Ooit – ondertussen bijna vijf decennia geleden – was Robert Zemeckis een van de wonderknapen van Hollywood. Hij draaide onder auspiciën van Steven Spielberg de Back to the Future trilogie, maar ook titels als Romancing the Stone en Who Framed Roger Rabbit zijn van zijn hand. Eind de jaren negentientachtig leek het alsof er heel weinig mis kon lopen met Zemeckis in de regiestoel. Zelfs in slechte dagen leverde de man nog steeds vakmanschap af.
En toen ging alles plots geheel de mist in. Het gevoel voor ritme, esthetiek en beeldtaal liet de regisseur plots blijkbaar totaal in de steek en dat leverde flauwe of heel matige prenten op als Contact, Cast Away en Flight. Het Oscarwinnende kassucces Forrest Gump behoort evenzeer tot die mislukkingen. Het simpele en reactionaire verhaaltje nog tot daar aan toe, maar inzake compositie en beeldenpracht een zeer zeer armtierig filmpje. Dertig jaar later besloot Zemeckis dat het een goed idee was zijn hoofdrolspelers uit die film – Tom Hanks en Robin Wright – nog eens samen op het scherm te brengen. Het publiek dacht daar duidelijk anders over want Here flopte genadeloos aan de Amerikaanse kassa. Laat dit nu echter ironisch genoeg de eerste film zijn in heel lange tijd waarin de cineast eindelijk nog eens wat van zijn talent laat doorschemeren.

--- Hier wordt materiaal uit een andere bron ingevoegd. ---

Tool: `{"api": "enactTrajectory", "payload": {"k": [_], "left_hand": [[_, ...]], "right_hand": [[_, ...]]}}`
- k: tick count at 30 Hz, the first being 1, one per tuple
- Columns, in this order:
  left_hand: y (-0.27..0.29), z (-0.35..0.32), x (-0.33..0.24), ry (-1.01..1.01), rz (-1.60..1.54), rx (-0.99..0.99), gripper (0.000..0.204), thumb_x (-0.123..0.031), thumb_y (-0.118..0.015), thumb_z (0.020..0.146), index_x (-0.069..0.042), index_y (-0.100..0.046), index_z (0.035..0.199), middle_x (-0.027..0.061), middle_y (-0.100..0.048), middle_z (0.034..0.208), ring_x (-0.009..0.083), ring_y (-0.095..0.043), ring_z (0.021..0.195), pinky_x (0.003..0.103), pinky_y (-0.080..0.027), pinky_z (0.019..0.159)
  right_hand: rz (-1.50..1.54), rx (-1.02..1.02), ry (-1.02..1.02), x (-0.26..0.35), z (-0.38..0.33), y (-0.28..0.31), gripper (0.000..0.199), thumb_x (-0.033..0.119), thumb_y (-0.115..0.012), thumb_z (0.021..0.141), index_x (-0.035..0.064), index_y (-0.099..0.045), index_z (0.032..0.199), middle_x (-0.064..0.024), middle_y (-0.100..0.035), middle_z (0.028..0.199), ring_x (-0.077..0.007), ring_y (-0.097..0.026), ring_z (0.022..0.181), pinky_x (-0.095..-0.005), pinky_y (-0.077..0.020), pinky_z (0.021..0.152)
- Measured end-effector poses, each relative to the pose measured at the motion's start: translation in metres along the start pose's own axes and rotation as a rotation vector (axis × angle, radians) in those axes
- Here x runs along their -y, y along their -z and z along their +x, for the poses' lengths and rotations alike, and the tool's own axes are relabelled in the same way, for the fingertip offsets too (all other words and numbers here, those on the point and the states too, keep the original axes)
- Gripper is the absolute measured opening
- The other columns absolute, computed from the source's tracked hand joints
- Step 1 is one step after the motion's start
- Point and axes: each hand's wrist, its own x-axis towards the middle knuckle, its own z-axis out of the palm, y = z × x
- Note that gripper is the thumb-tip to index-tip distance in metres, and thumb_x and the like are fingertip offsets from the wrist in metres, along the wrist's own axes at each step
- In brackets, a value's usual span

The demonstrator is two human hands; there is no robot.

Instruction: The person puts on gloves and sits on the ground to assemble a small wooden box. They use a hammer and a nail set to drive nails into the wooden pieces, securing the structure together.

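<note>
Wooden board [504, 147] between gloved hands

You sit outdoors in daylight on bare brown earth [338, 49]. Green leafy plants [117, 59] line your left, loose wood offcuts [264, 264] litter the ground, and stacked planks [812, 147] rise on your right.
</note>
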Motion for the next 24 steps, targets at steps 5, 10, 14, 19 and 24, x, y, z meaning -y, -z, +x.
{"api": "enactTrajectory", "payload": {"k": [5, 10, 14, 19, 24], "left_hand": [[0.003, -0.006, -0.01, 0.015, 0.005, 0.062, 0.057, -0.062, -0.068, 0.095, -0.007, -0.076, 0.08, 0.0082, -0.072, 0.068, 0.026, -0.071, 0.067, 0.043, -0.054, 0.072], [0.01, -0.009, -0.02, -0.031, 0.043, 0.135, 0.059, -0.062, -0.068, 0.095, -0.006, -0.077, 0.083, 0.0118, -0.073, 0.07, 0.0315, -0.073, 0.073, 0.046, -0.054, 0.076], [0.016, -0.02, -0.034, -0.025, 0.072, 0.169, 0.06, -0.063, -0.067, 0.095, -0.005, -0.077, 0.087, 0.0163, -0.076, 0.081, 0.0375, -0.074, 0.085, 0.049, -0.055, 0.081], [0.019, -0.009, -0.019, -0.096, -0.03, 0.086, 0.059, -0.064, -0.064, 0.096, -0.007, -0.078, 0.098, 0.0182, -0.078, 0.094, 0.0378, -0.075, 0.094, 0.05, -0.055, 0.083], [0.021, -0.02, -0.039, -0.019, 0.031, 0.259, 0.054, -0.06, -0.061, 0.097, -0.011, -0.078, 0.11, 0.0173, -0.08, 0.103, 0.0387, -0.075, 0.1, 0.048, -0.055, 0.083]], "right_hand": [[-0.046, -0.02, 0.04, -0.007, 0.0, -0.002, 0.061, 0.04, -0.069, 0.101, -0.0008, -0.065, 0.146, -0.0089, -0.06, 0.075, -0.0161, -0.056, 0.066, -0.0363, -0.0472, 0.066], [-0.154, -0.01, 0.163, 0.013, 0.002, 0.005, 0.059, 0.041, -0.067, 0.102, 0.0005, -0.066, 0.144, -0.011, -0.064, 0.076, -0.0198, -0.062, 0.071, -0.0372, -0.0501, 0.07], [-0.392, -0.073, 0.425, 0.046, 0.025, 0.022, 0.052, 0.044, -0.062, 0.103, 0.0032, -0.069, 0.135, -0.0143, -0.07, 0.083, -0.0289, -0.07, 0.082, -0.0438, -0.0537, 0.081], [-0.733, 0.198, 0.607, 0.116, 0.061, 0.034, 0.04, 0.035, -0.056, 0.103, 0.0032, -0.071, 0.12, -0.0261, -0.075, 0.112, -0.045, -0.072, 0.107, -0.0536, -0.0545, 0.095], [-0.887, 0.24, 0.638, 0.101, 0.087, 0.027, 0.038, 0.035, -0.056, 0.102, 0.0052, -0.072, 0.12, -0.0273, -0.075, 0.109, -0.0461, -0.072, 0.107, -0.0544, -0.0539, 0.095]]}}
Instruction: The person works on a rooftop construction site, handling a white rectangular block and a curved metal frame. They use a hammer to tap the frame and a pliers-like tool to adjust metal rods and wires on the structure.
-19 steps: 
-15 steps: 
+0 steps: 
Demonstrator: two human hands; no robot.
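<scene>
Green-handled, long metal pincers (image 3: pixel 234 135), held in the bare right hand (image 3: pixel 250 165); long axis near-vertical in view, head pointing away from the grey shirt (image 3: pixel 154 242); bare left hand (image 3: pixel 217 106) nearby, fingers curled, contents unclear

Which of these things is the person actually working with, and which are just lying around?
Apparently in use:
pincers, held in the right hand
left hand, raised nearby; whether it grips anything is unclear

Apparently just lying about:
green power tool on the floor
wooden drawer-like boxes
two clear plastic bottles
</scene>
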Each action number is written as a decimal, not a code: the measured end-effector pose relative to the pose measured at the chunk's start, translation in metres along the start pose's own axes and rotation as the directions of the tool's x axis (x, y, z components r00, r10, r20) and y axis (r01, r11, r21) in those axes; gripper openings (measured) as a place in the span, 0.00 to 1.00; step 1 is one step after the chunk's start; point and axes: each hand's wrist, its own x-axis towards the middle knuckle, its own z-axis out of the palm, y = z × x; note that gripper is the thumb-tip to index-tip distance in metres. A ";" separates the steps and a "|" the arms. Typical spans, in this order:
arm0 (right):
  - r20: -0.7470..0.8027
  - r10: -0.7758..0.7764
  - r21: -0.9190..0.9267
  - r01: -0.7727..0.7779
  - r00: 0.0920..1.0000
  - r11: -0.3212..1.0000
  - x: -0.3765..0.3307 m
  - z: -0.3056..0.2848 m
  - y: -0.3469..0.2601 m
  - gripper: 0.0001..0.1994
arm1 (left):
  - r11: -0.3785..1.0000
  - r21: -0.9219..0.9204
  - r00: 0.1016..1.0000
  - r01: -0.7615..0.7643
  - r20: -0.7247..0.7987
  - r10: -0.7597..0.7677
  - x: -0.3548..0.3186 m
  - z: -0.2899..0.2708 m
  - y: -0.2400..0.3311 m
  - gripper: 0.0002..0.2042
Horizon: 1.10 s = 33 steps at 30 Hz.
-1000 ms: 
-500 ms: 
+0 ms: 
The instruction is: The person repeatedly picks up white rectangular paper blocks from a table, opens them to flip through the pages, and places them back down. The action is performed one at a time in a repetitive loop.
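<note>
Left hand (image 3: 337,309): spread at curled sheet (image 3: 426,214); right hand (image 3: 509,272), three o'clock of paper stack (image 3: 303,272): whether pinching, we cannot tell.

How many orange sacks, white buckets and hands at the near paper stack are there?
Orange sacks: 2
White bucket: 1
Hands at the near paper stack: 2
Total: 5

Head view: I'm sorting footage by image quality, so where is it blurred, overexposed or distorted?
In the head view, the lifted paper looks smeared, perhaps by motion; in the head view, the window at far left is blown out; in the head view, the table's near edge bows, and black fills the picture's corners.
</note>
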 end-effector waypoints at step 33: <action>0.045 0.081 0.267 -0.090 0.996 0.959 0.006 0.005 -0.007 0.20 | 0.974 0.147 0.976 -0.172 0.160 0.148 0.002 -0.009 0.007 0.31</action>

Het concept van Here is ontleend aan een ‘graphic novel’ en toont de geschiedenis van een plek vanuit één enkel perspectief. Een plaats waar eerst dinosaurussen ronddwalen maar waar later een huis gebouwd wordt dat vooral in de twintigste eeuw lange tijd aan dezelfde familie toebehoort. Op één enkel moment na beweegt de camera niet en dus zien we letterlijk de tijd aan ons voorbij trekken vanuit één enkel gezichtspunt. Als idee zijn er slechtere dingen om een film rond te bouwen, al levert dat wel wat noodzakelijk geforceerde ensceneringen op. Dat is eigen aan het artificiële karakter van het medium film natuurlijk, al levert het hier vooral bij het begin wel wat schabouwelijke digitale effecten op. Wat wél werkt is de manier waarop Here probeert om de oorsprong in de stripvorm te vertalen naar het witte doek. De overgangen tussen tijdperken gebeurt aan de hand van uitgesneden kadertjes en die fungeren als platen op een blad papier die ons van de ene situatie naar de andere loodsen. Je kan alleen maar enige bewondering opbrengen voor een prent die zo koppig zich houdt aan een enkel idee en dat ook radicaal doortrekt. Wat we zien vanuit dat ene gezichtspunt gaat dan weer over gemiste kansen, geluk en ongeluk, leven, dood en liefde … maar ook over genen, familie en het lot. Aangedikt en zwaar aangezet, maar bij momenten ook wel ontwapenend. Met dank aan het digitale ‘de-aging’ proces mogen Hanks en Wright trouwens jonge versies van zichzelf spelen en honderd minuten lang kijkt de camera geduldig naar wel en wee.
Een Amerikaanse collega-filmwetenschapper wees me op een paar gelijkenissen tussen Here en het werk van Terrence Malick. Die stelling is overdreven – de emoties zijn te gefabriceerd, de diepgang te onbestaande, de visuele stijl te bescheiden – maar ergens zitten er warempel inderdaad flarden verborgen van het transcendente humanisme uit The Tree of Life en To the Wonder. Dat alles maakt van Here geen goede, laat staan een grote film, maar in ieder geval wel een vreemd fascinerend werkstuk dat ambitieuzer is dan het eruitziet.